Your assignment:
Repeat each record below exactly as it is written.

Stored dataset items:
----------
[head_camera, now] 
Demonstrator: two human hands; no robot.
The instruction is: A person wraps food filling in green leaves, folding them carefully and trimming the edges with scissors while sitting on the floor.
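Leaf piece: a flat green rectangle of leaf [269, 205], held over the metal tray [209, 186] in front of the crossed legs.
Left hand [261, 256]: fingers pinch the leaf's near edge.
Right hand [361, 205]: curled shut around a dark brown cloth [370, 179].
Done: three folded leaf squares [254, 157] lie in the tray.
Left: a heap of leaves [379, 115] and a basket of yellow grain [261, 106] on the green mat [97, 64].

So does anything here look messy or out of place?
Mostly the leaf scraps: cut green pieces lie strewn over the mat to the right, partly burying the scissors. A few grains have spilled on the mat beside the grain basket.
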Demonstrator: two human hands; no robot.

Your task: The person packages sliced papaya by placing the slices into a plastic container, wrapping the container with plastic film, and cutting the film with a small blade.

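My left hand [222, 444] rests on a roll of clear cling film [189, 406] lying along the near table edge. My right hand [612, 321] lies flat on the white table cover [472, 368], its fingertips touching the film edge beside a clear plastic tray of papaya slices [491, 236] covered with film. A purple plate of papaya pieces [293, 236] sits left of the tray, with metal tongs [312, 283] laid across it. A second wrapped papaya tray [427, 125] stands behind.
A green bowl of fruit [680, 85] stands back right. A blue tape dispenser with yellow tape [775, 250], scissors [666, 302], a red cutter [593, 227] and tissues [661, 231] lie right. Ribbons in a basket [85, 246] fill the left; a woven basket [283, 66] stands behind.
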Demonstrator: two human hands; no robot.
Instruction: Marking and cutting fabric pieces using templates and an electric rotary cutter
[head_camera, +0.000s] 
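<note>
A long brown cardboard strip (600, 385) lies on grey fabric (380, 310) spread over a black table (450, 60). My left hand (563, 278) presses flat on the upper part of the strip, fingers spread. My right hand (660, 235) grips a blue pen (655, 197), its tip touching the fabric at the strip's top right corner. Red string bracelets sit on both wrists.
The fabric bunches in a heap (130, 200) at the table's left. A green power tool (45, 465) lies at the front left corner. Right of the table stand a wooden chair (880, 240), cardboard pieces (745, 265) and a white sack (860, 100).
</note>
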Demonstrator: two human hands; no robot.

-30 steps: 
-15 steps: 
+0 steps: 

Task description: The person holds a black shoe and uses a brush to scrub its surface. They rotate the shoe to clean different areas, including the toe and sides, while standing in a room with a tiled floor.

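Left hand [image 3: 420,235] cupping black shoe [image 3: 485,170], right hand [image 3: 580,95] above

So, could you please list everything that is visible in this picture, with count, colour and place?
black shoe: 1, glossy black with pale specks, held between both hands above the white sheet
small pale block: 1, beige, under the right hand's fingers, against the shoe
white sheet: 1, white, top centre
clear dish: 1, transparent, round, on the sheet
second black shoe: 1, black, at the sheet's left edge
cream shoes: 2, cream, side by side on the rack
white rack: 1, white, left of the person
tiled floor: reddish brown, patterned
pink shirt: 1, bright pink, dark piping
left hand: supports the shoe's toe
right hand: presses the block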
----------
Result of this exercise:
[head_camera, now] 
Demonstrator: two human hands; no robot.
The instruction is: A person wraps food filling in green leaves, folding them carefully and trimming the edges with scissors while sitting on the floor.
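Leaf piece: a flat green rectangle of leaf [269, 205], held over the metal tray [209, 186] in front of the crossed legs.
Left hand [261, 256]: fingers pinch the leaf's near edge.
Right hand [361, 205]: curled shut around a dark brown cloth [370, 179].
Done: three folded leaf squares [254, 157] lie in the tray.
Left: a heap of leaves [379, 115] and a basket of yellow grain [261, 106] on the green mat [97, 64].

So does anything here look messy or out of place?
Mostly the leaf scraps: cut green pieces lie strewn over the mat to the right, partly burying the scissors. A few grains have spilled on the mat beside the grain basket.
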Demonstrator: two human hands; no robot.

Your task: The person packages sliced papaya by placing the slices into a plastic container, wrapping the container with plastic film, and cutting the film with a small blade.

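My left hand [222, 444] rests on a roll of clear cling film [189, 406] lying along the near table edge. My right hand [612, 321] lies flat on the white table cover [472, 368], its fingertips touching the film edge beside a clear plastic tray of papaya slices [491, 236] covered with film. A purple plate of papaya pieces [293, 236] sits left of the tray, with metal tongs [312, 283] laid across it. A second wrapped papaya tray [427, 125] stands behind.
A green bowl of fruit [680, 85] stands back right. A blue tape dispenser with yellow tape [775, 250], scissors [666, 302], a red cutter [593, 227] and tissues [661, 231] lie right. Ribbons in a basket [85, 246] fill the left; a woven basket [283, 66] stands behind.
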Demonstrator: two human hands; no robot.
Instruction: Marking and cutting fabric pieces using templates and an electric rotary cutter
[head_camera, +0.000s] 
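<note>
A long brown cardboard strip (600, 385) lies on grey fabric (380, 310) spread over a black table (450, 60). My left hand (563, 278) presses flat on the upper part of the strip, fingers spread. My right hand (660, 235) grips a blue pen (655, 197), its tip touching the fabric at the strip's top right corner. Red string bracelets sit on both wrists.
The fabric bunches in a heap (130, 200) at the table's left. A green power tool (45, 465) lies at the front left corner. Right of the table stand a wooden chair (880, 240), cardboard pieces (745, 265) and a white sack (860, 100).
</note>
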Demonstrator: two human hands; no robot.

-30 steps: 
-15 steps: 
+0 steps: 

Task description: The person holds a black shoe and uses a brush to scrub its surface. They rotate the shoe to clean different areas, including the toe and sides, while standing in a room with a tiled floor.

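Left hand [image 3: 420,235] cupping black shoe [image 3: 485,170], right hand [image 3: 580,95] above

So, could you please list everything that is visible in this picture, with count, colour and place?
black shoe: 1, glossy black with pale specks, held between both hands above the white sheet
small pale block: 1, beige, under the right hand's fingers, against the shoe
white sheet: 1, white, top centre
clear dish: 1, transparent, round, on the sheet
second black shoe: 1, black, at the sheet's left edge
cream shoes: 2, cream, side by side on the rack
white rack: 1, white, left of the person
tiled floor: reddish brown, patterned
pink shirt: 1, bright pink, dark piping
left hand: supports the shoe's toe
right hand: presses the block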

Output for the exercise is now complete.